DI: A chamada arquitectura do Ramo Grande parece ser fenómeno interessante de aproveitamento de materiais endógenos e de concepção de técnicas construtivas bem adaptadas a esses materiais. Porém, não se conhecem estudos sobre estas temáticas. Parece-lhe que o estudo aprofundado dessas casas poderia resultar em proveitos para hoje e para o futuro?
JP: Não existe futuro sem passado e nesse sentido, todo o conhecimento que vem desse passado ajuda a sedimentar e alicerçar o futuro. A arquitectura é também a formalização cultural de um povo e contribui de sobremaneira para a fortificação da identidade do mesmo. Por outro lado os processos vernaculares de ocupação do solo estão normalmente ligados a vivências e experiencias de séculos, conhecê-las ajuda-nos a evitar erros.

DI: Aquilo a que chamamos "Arquitectura do Ramo Grande" é mesmo uma arquitectura individualizada? É uma variante? É outra coisa qualquer?
JP: A “Arquitectura Açoriana” tem uma matriz mediterrânica que depois se individualiza pela forma como esta se adapta ao meio, aos materiais disponíveis, às influências culturais externas, etc. A “Arquitectura do Ramo Grande” insere-se a meu ver nesse espírito de adaptação e evolução com a vantagem de ser o reflexo de um ambiente de abundância e riqueza cultural.

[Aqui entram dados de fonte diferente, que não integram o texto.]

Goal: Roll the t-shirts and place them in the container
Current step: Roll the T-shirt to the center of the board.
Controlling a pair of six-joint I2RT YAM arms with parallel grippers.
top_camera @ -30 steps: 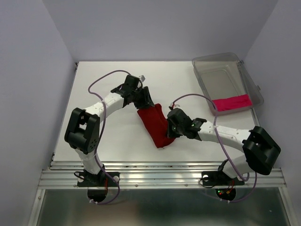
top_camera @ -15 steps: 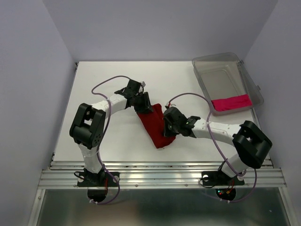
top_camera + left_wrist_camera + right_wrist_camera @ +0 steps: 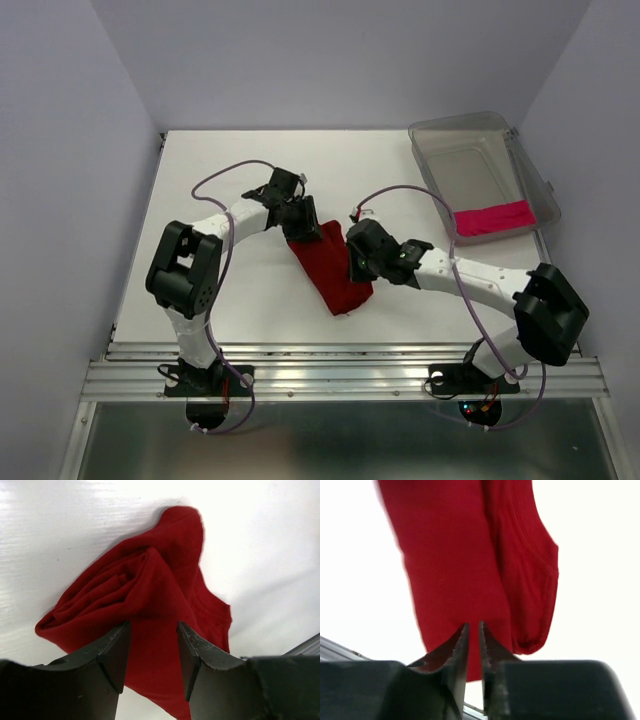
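Bright, even light from above blows the white table (image 3: 600, 540) out to glare ahead of the right gripper (image 3: 474, 630), where the crimson t-shirt (image 3: 450, 570) blurs at its edge, while soft grey shadows lie ahead of the left gripper (image 3: 152, 650).

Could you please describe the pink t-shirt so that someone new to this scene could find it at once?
On the white table, a clear plastic bin sits at the far right corner. The pink t-shirt lies inside it, a narrow strip across the near end. Unlike the dark red t-shirt mid-table, it is bright magenta and binned.
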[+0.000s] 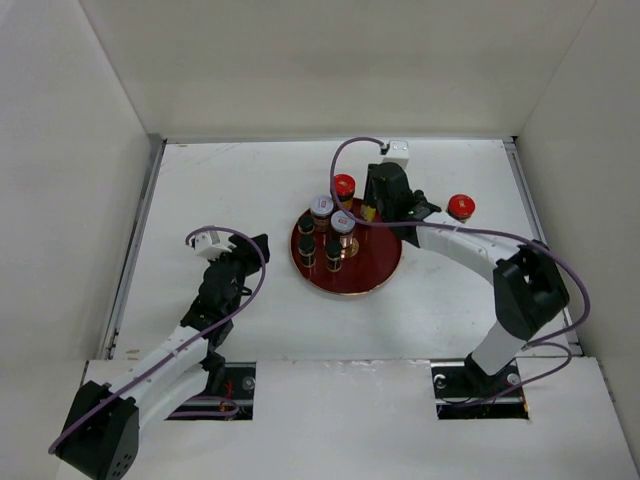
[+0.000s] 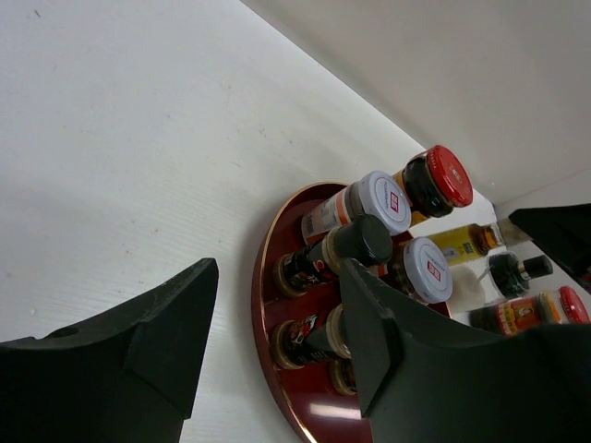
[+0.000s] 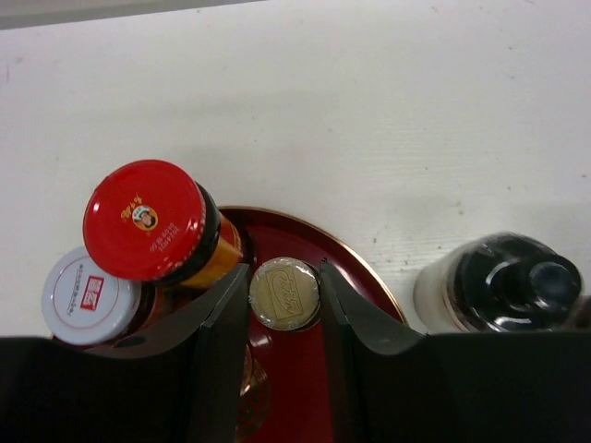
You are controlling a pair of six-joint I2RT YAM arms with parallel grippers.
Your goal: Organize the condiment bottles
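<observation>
Surface: matt white table (image 1: 230, 190), boxed in by plain white walls (image 1: 300, 60) on the left, right and far sides. A round dark-red tray (image 1: 375, 270) with a thin coppery rim sits near the middle. On its left half stands an upright cluster: two white-lidded jars (image 1: 321, 206) with small red labels on the lids, and dark black-capped bottles (image 1: 308, 250) close beside them. A red-capped jar (image 1: 344, 185) stands at the tray's far edge; I cannot tell if it is on the rim or just off it. A second red-capped jar (image 1: 460, 207) stands on bare table well to the right. A pale bottle with a black cap (image 3: 503, 281) stands just off the tray's right side. Right gripper (image 3: 283, 281) is over the tray's far side, jaws narrow and pressed on either side of the slim yellowish bottle (image 3: 283, 293), gold cap uppermost. Left gripper (image 2: 277, 286) is left of the tray over bare table, jaws wide and holding nothing.
</observation>
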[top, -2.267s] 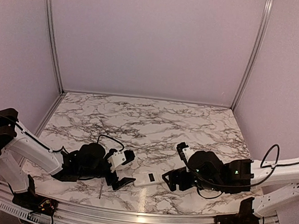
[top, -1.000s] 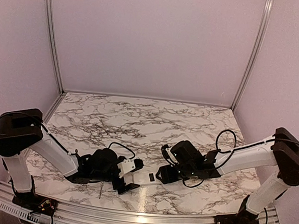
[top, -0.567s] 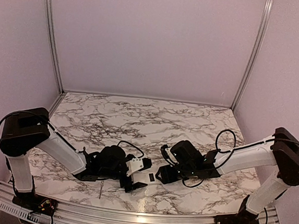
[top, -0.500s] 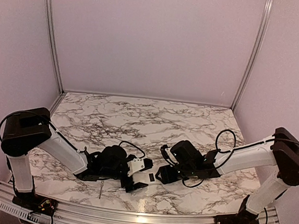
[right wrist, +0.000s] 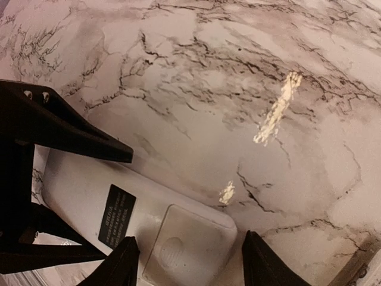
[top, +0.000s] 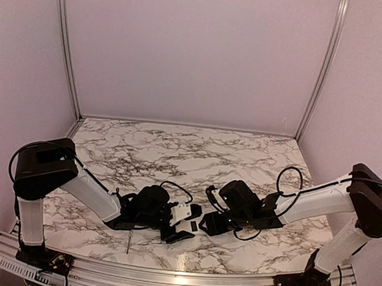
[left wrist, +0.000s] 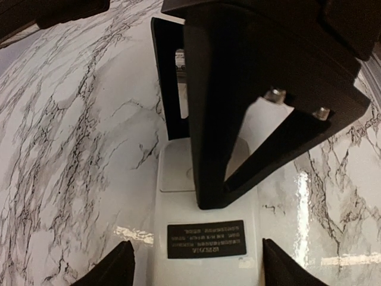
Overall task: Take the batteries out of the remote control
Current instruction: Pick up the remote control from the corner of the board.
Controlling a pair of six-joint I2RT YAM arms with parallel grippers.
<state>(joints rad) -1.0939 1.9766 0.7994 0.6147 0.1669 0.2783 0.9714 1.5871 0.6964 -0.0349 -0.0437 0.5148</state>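
Left wrist view has my left pincer (left wrist: 199, 262) spread wide, one finger each side of the white remote (left wrist: 172, 250), not clamped on it. The remote lies back-up on the marble desk (left wrist: 71, 149). Its black label (left wrist: 205, 238) carries white print too fine to read. My right pincer (right wrist: 189, 253) grips the other end by its sides, at the battery cover (right wrist: 178, 238), which is on. I cannot see the batteries.
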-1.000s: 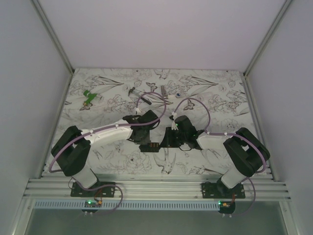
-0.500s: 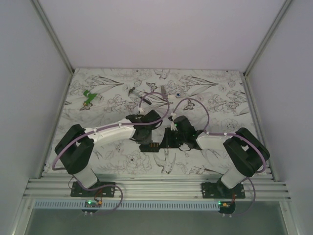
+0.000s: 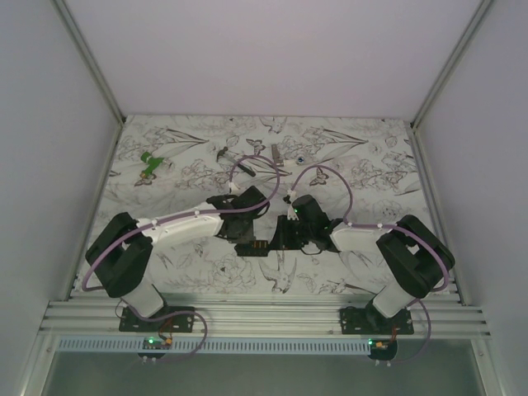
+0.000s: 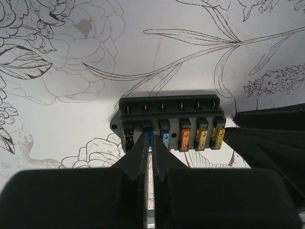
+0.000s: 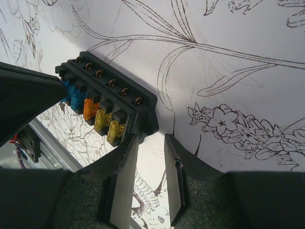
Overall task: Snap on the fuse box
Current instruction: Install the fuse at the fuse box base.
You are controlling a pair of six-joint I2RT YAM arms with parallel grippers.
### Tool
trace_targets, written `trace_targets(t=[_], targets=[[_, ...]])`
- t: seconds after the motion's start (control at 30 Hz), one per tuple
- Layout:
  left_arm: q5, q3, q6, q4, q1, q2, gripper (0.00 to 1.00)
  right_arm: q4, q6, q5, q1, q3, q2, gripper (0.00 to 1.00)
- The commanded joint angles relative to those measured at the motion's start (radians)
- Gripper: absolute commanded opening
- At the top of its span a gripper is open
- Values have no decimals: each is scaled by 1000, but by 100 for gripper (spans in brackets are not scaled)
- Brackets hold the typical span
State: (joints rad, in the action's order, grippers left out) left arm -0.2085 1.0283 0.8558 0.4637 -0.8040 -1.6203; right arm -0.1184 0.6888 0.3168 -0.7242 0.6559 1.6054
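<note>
The fuse box [image 3: 254,247] lies flat on the patterned table between both grippers. In the left wrist view the fuse box [image 4: 171,107] shows a row of blue, orange and yellow fuses. My left gripper [image 4: 150,138] is shut, its tips at the second slot with a thin blue fuse [image 4: 151,143] pinched between them. My right gripper [image 5: 151,138] stands open at the box's right end; the fuse box [image 5: 114,93] corner sits just past its left fingertip, and only table shows between the fingers. In the top view the left gripper [image 3: 246,234] and right gripper [image 3: 279,241] flank the box.
A green plastic piece [image 3: 150,162] lies at the far left of the table. A thin dark tool [image 3: 223,153] and a small grey part [image 3: 275,154] lie further back near the middle. Purple cables loop over both arms. The aluminium rail [image 3: 264,318] runs along the near edge.
The left arm leaned slightly toward the box half a second ago and has settled back. The fuse box and the right arm have not moved.
</note>
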Motion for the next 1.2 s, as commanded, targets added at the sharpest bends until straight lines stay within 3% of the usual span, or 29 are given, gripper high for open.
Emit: trace_targets(t=[0.0,1.17], targets=[[-1,-105,-15,137,15,-115,0,28,-12,-21,-12,32,7,36],[12,-241,-26,134,48,-12,0,67,-14,-42,-21,47,-6,35]])
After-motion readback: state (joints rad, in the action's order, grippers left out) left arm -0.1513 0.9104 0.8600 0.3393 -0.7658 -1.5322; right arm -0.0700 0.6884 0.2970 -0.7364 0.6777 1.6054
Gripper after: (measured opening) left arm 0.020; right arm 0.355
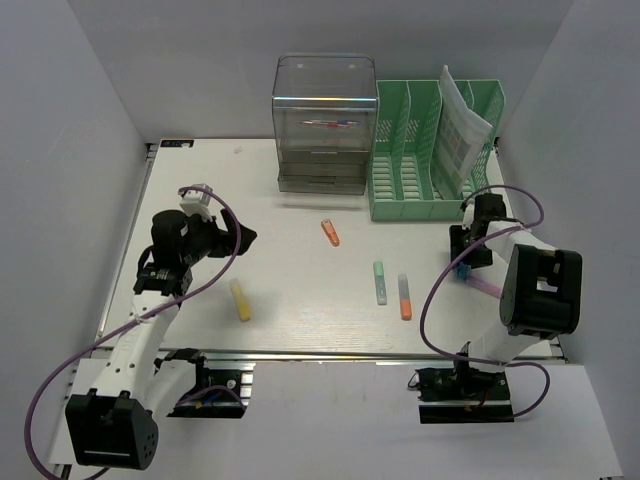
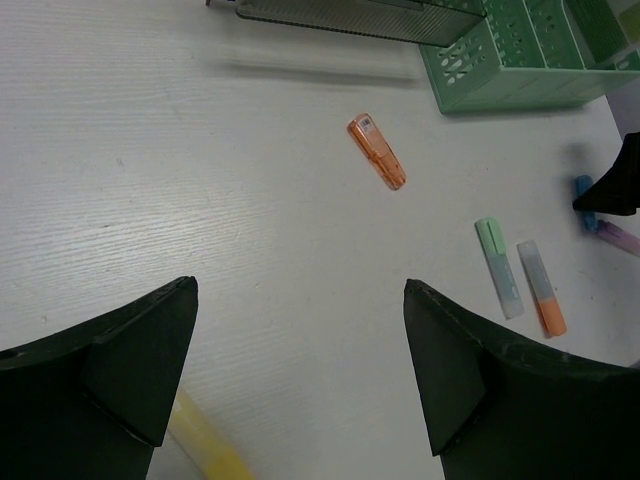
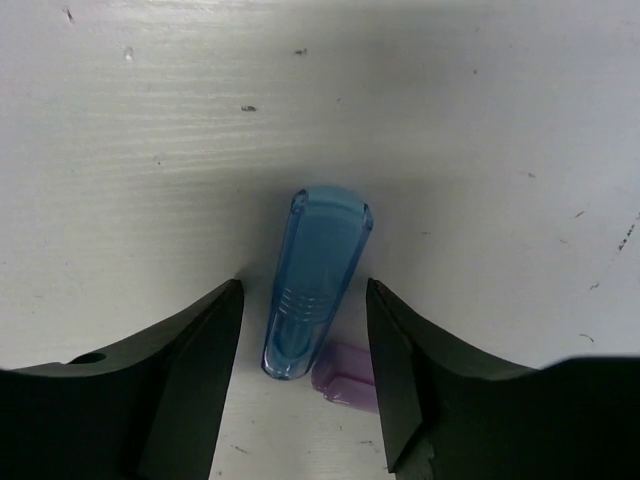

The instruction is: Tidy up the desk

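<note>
The off-white desk has several highlighters lying on it. My right gripper is open and low over the desk. Its jaws stand either side of a blue highlighter without touching it, and a purple highlighter lies just behind it. My left gripper is open and empty above the left part of the desk. A yellow highlighter lies just below it and shows in the left wrist view. A short orange highlighter, a green one and a second orange one lie mid-desk.
A clear plastic drawer unit stands at the back centre. A green slotted file rack beside it holds a printed booklet. Grey walls close in on three sides. The metal rail runs along the front edge.
</note>
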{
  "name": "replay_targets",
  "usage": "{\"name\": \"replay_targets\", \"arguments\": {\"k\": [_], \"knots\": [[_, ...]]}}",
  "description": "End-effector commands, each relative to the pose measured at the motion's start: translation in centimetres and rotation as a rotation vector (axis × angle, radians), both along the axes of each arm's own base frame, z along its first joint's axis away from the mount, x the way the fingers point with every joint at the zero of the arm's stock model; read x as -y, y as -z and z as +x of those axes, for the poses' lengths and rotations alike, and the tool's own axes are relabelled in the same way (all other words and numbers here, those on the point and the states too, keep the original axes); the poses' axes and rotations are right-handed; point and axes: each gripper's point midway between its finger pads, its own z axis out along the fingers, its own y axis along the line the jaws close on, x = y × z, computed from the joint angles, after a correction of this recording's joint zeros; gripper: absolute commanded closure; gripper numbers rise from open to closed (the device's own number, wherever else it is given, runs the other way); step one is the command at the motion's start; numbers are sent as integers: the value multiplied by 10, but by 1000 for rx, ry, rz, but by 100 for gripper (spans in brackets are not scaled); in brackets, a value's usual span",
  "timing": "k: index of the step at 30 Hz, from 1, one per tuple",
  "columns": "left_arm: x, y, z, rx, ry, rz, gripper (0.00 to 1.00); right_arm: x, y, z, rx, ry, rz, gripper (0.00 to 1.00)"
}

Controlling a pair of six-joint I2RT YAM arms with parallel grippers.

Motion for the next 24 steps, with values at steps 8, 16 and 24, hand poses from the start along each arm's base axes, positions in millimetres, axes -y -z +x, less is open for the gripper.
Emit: {"name": "replay_targets", "arguments": {"k": [8, 16, 24], "knots": [[4, -11, 3, 32, 26, 2, 6, -21, -15, 14, 76, -177, 87, 82], [12, -11, 1, 40, 76, -18, 6, -82, -81, 33, 206, -558, 213, 95], [24, -2, 0, 16, 152, -46, 6, -211, -163, 84, 392, -1064, 211, 96]]}}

DI: São conhecidas notícias sobre a utilização de ruínas de casas do Ramo Grande para outros fins. Parece-lhe que este tipo de construção ou arquitectura deveria estar protegida por lei de forma mais eficaz?
JP: A destruição de um bem cultural é sempre uma perda irrecuperável, mais ainda quando em meios pequenos como o nosso, o seu número é reduzido. Faz, portanto, todo o sentido preservar e proteger, mas também educar as pessoas a apreciar, de modo a que sejam elas os primeiros agentes dessa protecção.

DI: As casas do Ramo Grande nasceram ligadas a uma determinada concepção de lavoura. Mortas essa concepção e as prácticas (e até gostos, etc.) que lhe estavam associadas, ainda vale a pena preservar esse tipo de habitação?
JP: Na faculdade, havia um professor que nos dizia que a melhor prova da qualidade de um edifício era a sua capacidade para resistir ao tempo e aos usos. Nessa medida um espaço com qualidade admite sempre adaptações a novas funções ou a novas vivências. Se anda meio mundo em busca de história que perdeu ou que nunca teve, por que raio quem a tem, teima em a deitar fora?

segunda-feira, 31 de março de 2008

Arq.º Oscar Niemeyer | 100 anos

"Não é o ângulo recto que me atrai nem a linha recta, dura, inflexível, criada pelo homem. O que me atrai é a curva livre e sensual, a curva que encontro nas montanhas do meu país, no curso sinuoso dos seus rios, nas ondas do mar, no corpo da mulher preferida.
De curvas é feito todo o universo, o universo de Einstein."